MechaCar_Statistical_Analysis

We analyzed data for AutosRUs’ newest prototype, the MechaCar, which is suffering from production issues that are blocking the manufacturing team’s progress. We helped the data analytics team to review the production data for insights that may help the manufacturing team.

Technologies Used:

Overview

Results

Linear Regression to Predict MPG

The MechaCar prototypes were produced using multiple design specifications to identify ideal vehicle performance. Multiple metrics, such as vehicle length, vehicle weight, spoiler angle, drivetrain, and ground clearance, were collected for each vehicle.

Figure 1. Multiple linear regression data for mpg vs. all independent variables

mpg_mult_line_regr.png

Figure 2. Linear regresson plots for mpg vs. each independent variable.

mpg_avplots.png

1. Which variables/coefficients provided a non-random amount of variance to the mpg values in the dataset?
2. Is the slope of the linear model considered to be zero? Why or why not?
3. Does this linear model predict mpg of MechaCar prototypes effectively? Why or why not?

Summary Statistics on Suspension Coils

The manufacturing data for all lots (Figure 1 below) shows that the suspension coil variance is 62.29356, which is below the limit of 100 pounds per square inch.

Figure 3 - Lot Summary of suspension coils

total_summary.png

However, the per-lot breakdown of the data shows Lot3 has a suspension coil variance of 170.2861224, which is above the limit of 100 pounds per square inch. Lot 1 (0.9897433) and Lot 2 (7.4693878) are within the variance limit.

Figure 4 - Total Summary of suspension coils

lot_summary.png


T-Tests on Suspension Coils

Using our knowledge of R, we performed t-tests to determine if all manufacturing lots and each lot individually are statistically different from the population mean of 1,500 pounds per square inch. The results are shown in Figures 5 through 8 below. The only lot with a statistical difference is Lot 3 (probably because of the high variance as shown in Figure 4 above).

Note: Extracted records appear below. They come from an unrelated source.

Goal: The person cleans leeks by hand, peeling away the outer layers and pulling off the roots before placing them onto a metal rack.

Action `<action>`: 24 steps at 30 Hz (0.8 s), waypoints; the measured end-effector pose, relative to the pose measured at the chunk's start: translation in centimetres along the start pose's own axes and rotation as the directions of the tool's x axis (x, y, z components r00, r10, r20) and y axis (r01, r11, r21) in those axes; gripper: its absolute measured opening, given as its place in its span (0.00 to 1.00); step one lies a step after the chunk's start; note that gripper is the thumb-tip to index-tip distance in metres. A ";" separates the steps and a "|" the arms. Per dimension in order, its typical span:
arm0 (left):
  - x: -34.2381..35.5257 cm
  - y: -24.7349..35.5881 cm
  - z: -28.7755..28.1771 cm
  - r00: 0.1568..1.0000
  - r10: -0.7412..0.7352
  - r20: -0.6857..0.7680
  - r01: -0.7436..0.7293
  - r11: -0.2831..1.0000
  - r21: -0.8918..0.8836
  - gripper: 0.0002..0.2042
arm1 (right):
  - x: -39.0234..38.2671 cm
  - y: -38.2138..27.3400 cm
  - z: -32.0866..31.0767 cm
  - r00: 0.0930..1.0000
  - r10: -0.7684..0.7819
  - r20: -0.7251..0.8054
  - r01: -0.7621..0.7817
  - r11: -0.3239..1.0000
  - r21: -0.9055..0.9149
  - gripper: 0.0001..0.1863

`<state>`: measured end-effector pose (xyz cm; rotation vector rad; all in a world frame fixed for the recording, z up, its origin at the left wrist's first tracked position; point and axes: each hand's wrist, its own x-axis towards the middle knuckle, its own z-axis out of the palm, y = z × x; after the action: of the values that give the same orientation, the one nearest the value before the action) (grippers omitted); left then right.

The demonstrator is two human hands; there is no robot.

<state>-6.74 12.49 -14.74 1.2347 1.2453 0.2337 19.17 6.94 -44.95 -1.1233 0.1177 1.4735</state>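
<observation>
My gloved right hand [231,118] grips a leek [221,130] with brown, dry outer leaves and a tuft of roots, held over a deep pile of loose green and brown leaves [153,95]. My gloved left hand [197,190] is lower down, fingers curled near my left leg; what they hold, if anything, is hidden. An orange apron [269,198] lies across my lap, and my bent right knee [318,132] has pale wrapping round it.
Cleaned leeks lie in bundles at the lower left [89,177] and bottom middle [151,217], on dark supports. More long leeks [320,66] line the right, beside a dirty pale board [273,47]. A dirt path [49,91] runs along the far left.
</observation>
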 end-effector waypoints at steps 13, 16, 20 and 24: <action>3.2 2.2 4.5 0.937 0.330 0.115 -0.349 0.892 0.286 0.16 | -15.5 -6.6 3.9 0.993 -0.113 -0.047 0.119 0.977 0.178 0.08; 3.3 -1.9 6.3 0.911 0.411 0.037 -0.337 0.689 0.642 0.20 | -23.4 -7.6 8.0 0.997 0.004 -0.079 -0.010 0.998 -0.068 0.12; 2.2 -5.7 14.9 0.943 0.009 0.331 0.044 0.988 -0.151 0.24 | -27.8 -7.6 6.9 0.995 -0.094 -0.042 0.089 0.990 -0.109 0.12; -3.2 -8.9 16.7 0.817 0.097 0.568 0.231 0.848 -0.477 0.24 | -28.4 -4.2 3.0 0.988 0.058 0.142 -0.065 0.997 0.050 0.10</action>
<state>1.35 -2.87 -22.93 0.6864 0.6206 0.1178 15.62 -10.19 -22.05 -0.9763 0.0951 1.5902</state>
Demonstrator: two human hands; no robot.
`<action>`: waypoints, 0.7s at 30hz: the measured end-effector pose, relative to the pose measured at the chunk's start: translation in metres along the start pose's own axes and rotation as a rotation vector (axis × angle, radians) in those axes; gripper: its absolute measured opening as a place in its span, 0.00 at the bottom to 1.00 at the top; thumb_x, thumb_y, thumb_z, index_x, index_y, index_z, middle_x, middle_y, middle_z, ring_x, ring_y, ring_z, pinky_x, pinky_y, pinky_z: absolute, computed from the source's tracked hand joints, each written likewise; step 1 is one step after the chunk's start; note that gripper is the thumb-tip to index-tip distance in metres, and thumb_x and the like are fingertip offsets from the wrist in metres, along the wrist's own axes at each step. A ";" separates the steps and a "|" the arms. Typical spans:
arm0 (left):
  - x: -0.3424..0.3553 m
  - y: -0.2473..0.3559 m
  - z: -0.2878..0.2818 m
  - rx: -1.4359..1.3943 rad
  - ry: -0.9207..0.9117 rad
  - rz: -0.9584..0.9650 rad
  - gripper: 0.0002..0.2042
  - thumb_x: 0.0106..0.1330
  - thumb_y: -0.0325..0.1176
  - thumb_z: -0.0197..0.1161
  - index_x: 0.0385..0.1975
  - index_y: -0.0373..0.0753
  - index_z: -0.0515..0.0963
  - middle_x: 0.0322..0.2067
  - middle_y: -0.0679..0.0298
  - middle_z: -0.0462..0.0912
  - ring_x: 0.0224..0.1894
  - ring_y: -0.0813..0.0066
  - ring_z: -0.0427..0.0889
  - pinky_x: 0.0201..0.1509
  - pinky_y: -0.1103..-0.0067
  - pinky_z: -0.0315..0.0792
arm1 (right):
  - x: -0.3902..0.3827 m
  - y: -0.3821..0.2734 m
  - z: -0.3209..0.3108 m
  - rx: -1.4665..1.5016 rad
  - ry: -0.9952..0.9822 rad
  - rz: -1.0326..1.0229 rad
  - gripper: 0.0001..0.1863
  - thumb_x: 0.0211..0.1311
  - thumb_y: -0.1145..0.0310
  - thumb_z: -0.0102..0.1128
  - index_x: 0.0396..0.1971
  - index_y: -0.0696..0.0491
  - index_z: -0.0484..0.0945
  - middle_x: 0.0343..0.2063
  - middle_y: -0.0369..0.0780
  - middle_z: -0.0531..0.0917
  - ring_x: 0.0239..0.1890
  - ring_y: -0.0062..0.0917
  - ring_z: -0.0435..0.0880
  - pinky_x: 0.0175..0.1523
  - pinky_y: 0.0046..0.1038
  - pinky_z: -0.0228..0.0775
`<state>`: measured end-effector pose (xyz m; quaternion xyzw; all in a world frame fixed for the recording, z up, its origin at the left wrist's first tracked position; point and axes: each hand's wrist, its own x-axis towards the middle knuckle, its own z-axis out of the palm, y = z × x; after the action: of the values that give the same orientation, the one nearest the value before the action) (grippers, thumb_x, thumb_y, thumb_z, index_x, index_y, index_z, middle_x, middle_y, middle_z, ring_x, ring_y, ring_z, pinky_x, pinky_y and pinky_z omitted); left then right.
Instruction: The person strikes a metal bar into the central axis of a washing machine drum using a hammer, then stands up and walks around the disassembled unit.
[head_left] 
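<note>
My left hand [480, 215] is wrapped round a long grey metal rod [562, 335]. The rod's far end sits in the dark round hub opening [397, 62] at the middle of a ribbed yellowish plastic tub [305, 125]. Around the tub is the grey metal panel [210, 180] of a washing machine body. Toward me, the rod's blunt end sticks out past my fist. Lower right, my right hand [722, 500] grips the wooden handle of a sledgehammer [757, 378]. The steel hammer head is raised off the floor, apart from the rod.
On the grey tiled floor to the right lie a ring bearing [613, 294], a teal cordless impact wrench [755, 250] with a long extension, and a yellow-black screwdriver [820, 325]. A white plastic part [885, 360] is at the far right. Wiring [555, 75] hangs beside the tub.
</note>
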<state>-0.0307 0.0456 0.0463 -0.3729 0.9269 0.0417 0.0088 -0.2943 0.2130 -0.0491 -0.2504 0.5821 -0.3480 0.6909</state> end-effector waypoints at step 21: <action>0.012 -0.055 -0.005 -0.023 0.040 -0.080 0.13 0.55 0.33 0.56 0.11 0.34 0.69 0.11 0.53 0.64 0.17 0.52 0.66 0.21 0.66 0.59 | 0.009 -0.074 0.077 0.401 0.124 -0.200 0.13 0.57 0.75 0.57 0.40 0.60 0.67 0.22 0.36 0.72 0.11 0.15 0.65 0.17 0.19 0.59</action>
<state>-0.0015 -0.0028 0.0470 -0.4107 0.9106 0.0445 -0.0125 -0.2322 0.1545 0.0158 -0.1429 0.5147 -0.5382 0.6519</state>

Figure 5 - T-test for all lots vs. pop. mean of 1500 PSI - no statistical difference.

t_test_all_v_1500.png

Figure 6 - T-test for lot 1 vs. pop. mean of 1500 PSI - no statistical difference.

t_test_lot1_v_1500.png

Figure 7 - T-test for lot 2 vs. pop. mean of 1500 PSI - no statistical difference.

t_test_lot2_v_1500.png

Figure 8 - T-test for lot 3 vs. pop. mean of 1500 PSI - yes, a statistical difference.

t_test_lot3_v_1500.png


Study Design: MechaCar vs Competition

Using our knowledge of R, we designed a statistical study to compare performance of the MechaCar vehicles against performance of vehicles from other manufacturers.

Description

Summary

As has been the case for every Module in this bootcamp, this Challenge took much longer than the time estimate given in the online material. However, it was a very interesting assignment. I have only been exposed very lightly to statistics in college and/or grad school. Even though it was extremely short, this introduction taught me a lot.

In addition, my first impression of the R Programming Language was not very positive. However, by playing around with RStudio, the R and Rscript user-level commands, R Markdown files, Jupyter Notebook for R; and having seen the other online material about how programs can generate visually appealing documents via the Knit tool, etc.; I’m more impressed. If I have an opportunity to use R professionally in the future, I will look forward to learning more about it!